By 2:42 p.m., however — and despite receiving an email indicating that Stewart wished to appeal — Sauriol had changed her tune. She told Mobley in an email: “The permitting process can now continue since the court dismissed Ms. Stewart’s petition. I apologize for any confusion from my earlier email.” By that Friday, Oct. 29, the permits had been issued.

The next morning, as about 50 neighbors and environmental activists looked on, the trees were cut down.

As chairman of the Tree Next Door, Shel Schlegman is familiar with the fight to save Granmaw Gordon and the other trees on the Gordon Avenue property. His group’s stated goal is to protect Atlanta’s tree canopy by ensuring that the city’s tree protection ordinance — which they say is quite strong — is actually enforced. Part of that mission has been keeping an eye on the city’s Arborist Division. The secretary of the Tree Next Door is Tom Coffin, the city’s former senior arborist who was unceremoniously removed from his post in 2008 when he blew the whistle on fellow field arborists who allegedly weren’t adequately enforcing the Tree Protection ordinance. Coffin sued the city and won a settlement for back pay and pension benefits. Schlegman, for his part, had been appointed as the first chairman of the Tree Conservation Commission by then-Mayor Bill Campbell.

The Tree Next Door reviewed the daily field activities of the city’s three current field arborists and determined that in the first quarter of this year they handled what would be a “reasonable workload” for a single arborist, each performing an average of just 4.5 inspections a day.

As for enforcement of the tree ordinance, during the first quarter the Tree Next Door says city records indicate the arborists had a total of just three enforcement activities between them — one stop work order and two recompense demands for improper tree removal.

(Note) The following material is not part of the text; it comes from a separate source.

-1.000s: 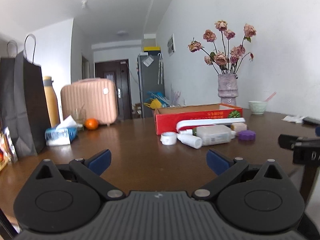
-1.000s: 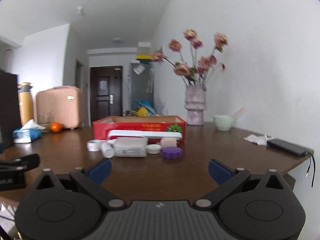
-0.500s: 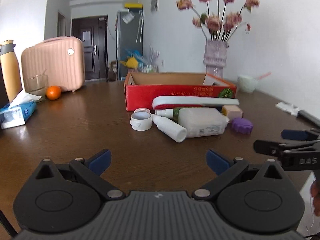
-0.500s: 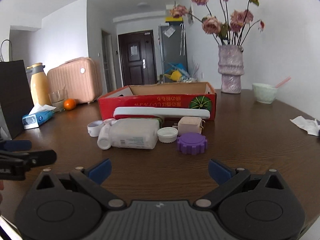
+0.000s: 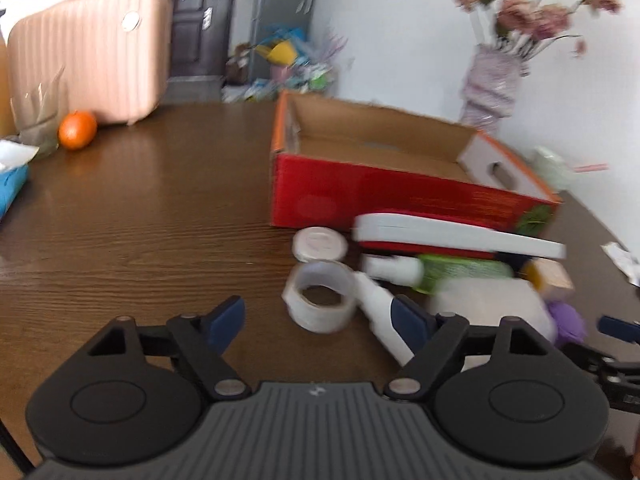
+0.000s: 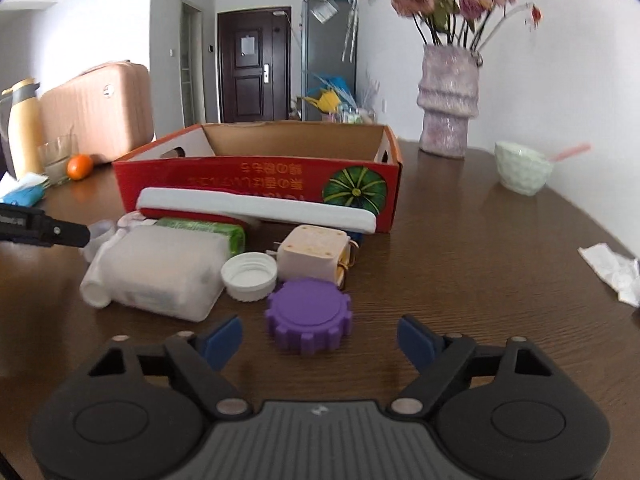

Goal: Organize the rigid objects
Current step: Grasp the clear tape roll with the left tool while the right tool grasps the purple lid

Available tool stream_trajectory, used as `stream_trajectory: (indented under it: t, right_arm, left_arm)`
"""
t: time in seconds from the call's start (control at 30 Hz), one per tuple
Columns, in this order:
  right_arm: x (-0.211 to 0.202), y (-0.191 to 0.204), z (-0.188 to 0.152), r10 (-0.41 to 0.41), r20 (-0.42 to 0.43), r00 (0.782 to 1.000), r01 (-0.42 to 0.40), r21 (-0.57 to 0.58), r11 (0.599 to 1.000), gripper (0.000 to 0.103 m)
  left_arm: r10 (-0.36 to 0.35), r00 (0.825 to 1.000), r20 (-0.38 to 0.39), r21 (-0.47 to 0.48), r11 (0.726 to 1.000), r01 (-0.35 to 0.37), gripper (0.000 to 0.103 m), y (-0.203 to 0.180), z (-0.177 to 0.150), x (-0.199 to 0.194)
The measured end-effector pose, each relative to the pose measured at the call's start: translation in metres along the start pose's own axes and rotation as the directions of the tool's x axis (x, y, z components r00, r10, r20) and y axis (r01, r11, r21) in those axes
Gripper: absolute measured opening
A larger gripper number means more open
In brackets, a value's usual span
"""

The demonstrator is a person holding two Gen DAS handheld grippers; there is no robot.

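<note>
An open red cardboard box (image 5: 400,188) (image 6: 256,176) stands on the brown table. In front of it lie a long white case (image 6: 256,206), a green packet (image 6: 200,228), a white plastic bottle (image 6: 156,268), a white cap (image 6: 249,270), a beige block (image 6: 312,254), a purple gear-shaped lid (image 6: 309,316) and a tape roll (image 5: 320,300). My left gripper (image 5: 318,320) is open, with the tape roll just ahead between its fingers. My right gripper (image 6: 320,338) is open, with the purple lid just ahead between its fingers.
A pink suitcase (image 5: 84,48), a glass (image 5: 34,124), an orange (image 5: 77,129) and a tissue pack (image 5: 8,176) stand at the left. A vase of flowers (image 6: 448,100), a green bowl (image 6: 520,172) and crumpled tissue (image 6: 612,268) are at the right.
Both grippers have moved forward and tilted down towards the pile of objects. The tape roll and the purple lid are now close in front of the fingers. Both stay open.
</note>
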State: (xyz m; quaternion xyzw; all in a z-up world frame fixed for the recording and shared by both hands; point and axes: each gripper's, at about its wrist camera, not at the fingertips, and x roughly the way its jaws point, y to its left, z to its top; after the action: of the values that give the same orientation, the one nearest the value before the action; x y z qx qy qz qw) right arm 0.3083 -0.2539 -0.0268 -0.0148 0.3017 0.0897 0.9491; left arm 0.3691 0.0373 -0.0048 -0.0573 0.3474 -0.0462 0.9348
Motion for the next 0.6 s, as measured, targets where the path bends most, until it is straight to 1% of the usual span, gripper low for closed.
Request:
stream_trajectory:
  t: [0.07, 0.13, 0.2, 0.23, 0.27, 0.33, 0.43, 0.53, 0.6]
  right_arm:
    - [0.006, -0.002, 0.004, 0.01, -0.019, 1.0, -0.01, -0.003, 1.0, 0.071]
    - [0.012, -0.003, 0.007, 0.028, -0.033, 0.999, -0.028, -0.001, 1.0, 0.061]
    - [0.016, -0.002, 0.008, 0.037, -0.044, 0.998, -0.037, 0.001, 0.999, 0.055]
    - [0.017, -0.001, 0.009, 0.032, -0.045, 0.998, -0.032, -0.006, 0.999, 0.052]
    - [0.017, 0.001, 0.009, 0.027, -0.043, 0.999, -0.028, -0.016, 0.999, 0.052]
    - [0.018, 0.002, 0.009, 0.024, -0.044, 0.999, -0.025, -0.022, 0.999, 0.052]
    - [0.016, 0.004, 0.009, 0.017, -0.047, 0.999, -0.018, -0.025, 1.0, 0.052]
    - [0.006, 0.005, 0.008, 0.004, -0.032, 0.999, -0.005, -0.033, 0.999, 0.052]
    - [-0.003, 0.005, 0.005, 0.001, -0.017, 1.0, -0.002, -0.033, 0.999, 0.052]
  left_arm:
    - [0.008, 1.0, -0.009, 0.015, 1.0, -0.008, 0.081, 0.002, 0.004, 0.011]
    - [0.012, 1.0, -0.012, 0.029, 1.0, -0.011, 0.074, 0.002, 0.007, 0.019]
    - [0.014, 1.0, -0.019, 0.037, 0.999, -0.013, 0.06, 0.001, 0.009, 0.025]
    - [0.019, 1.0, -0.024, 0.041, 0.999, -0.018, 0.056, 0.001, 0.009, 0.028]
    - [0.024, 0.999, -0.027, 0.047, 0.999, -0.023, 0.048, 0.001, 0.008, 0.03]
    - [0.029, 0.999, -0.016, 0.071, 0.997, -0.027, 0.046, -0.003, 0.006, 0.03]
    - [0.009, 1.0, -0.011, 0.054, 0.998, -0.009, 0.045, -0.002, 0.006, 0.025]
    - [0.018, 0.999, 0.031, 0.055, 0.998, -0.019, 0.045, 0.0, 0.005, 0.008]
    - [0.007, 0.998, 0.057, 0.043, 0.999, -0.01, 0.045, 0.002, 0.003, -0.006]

No citations were issued.

Schlegman doesn’t mince words: “They are doing a very bad job.”

Worse, they’re being paid from the city’s tree trust fund. “The fund was created to replant trees when they get cut down and people can’t afford to replant, and for park and street trees; the other five percent is to be used for education,” Schlegman explains. But when the economy hit the skids, the City Council voted to allow the arborists’ salaries to come out of the fund as well.

In a recent email to Schlegman, city COO Aman explained: “Certainly, if those individuals that remain do not do a satisfactory job they can and will be replaced.”

The forest on Gordon Avenue that became a barren field last October is now more like a meadow, with native flowers and berry bushes growing wild. And, as Stewart points out as she makes her way around the property’s periphery, several pecan saplings have sprouted up that bear leaves that look distinctly like Granmaw Gordon’s. It’s an improvement, but it may or may not last. Property owner Gaslowitz told CL he still has every intention of building townhomes on the site.